Suasana yang sedikit tegang seketika mencair saat salah satu saudagar muda Aceh, M. Djoened Joesof menyatakan kesediaannya menyumbang dan disusul sejumlah saudagar lainnya.
Hingga akhir kunjungan Soekarno di Aceh pada 20 Juni 1948, total sumbangan yang untuk membeli pesawat terkumpul sekira 130 ribu dolar Malaya, disertai 20 kilogram emas.
Pengadaan pesawat itu pun dipercayakan pada perwira AURI (Angkatan Udara Republik Indonesia) sekarang TNI AU, Wiweko Soepono, untuk membeli pesawat Dakota DC-3 milik warga Amerika Serikat, JH Maupin di Hong Kong.

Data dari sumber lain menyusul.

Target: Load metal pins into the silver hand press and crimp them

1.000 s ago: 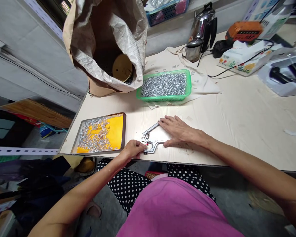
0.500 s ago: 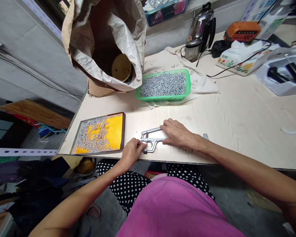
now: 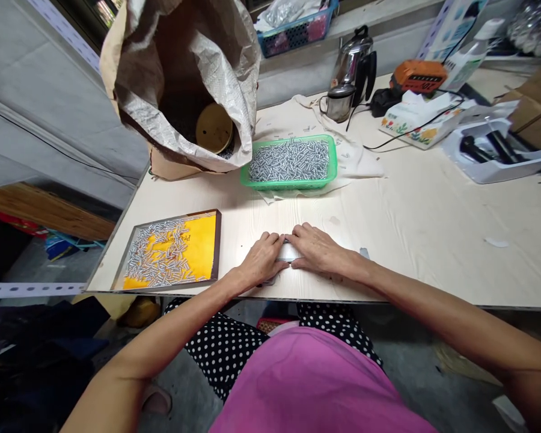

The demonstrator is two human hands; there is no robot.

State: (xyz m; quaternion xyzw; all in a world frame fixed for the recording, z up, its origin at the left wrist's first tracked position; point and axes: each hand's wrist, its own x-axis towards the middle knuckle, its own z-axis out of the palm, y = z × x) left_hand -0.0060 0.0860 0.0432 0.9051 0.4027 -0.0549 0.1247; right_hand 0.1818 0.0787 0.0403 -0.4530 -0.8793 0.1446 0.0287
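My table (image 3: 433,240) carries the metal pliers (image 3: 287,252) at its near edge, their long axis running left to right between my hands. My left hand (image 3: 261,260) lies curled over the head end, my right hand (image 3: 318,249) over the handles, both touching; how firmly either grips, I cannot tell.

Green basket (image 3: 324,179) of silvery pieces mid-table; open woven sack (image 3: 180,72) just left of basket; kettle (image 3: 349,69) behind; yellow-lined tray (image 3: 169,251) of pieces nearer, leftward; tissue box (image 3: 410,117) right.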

Soekarno pribadi yang menyematkan nama “Seulawah” di pesawat angkut kedua milik RI itu yang berarti “Gunung Emas”, tak lama setelah mendarat di Padang, Sumatera Barat.
Rekam jejak pertama Seulawah RI-001 digunakan untuk membuka jalur penerbangan Jawa-Sumatera dan pada November 1948. Pesawat digunakan Wakil Presiden Mohammad Hatta untuk keliling Sumatera dari Maguwo, Jambi, Payakumbuh, Kutaraja, kembali ke Payakumbuh dan mendarat lagi di Maguwo Padang.

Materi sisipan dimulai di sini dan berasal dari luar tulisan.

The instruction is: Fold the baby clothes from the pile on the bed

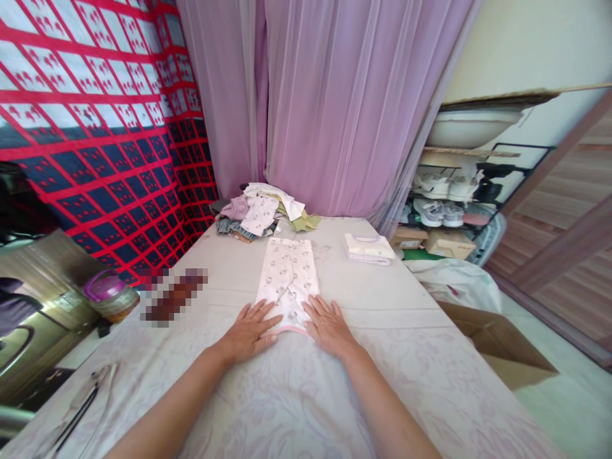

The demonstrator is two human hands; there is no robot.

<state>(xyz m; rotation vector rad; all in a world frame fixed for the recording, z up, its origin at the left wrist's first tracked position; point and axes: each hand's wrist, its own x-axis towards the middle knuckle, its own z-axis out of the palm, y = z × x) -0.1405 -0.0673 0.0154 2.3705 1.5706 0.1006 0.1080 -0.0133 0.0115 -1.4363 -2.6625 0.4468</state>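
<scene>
A small white-pink printed shirt [289, 274] lies flat on the cloth-covered table, folded into a narrow strip with its pink-edged end toward me. My left hand [251, 331] rests palm down at its near left corner, fingers spread and touching the fabric. On the opposite corner lies my right hand [329, 325], also flat with fingers apart. Neither hand grips anything. To the right sits a folded white garment with lilac trim [368, 248]. Beyond the shirt, a loose heap of clothes [261, 213] holds white, lilac, green and denim pieces.
A blurred-out patch [174, 296] covers something on the table's left. Cords [79, 408] lie at the near left edge, and a purple-lidded jar [109, 296] stands beyond. A purple curtain [335, 108] hangs behind. Right of the table are a shoe rack [444, 213] and a cardboard box [492, 344].
</scene>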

Pesawat yang jadi cikal bakal berdirinya Indonesian Airways (kini Garuda Indonesia) itu juga digunakan para tokoh Aceh untuk menyebar pamphlet, serta pengangkutan kadet ALRI (Angkatan Laut Republik Indonesia, kini TNI AL) dari Payakumbuh ke Kutaraja dan pemotretan udara di atas Gunung Merapi.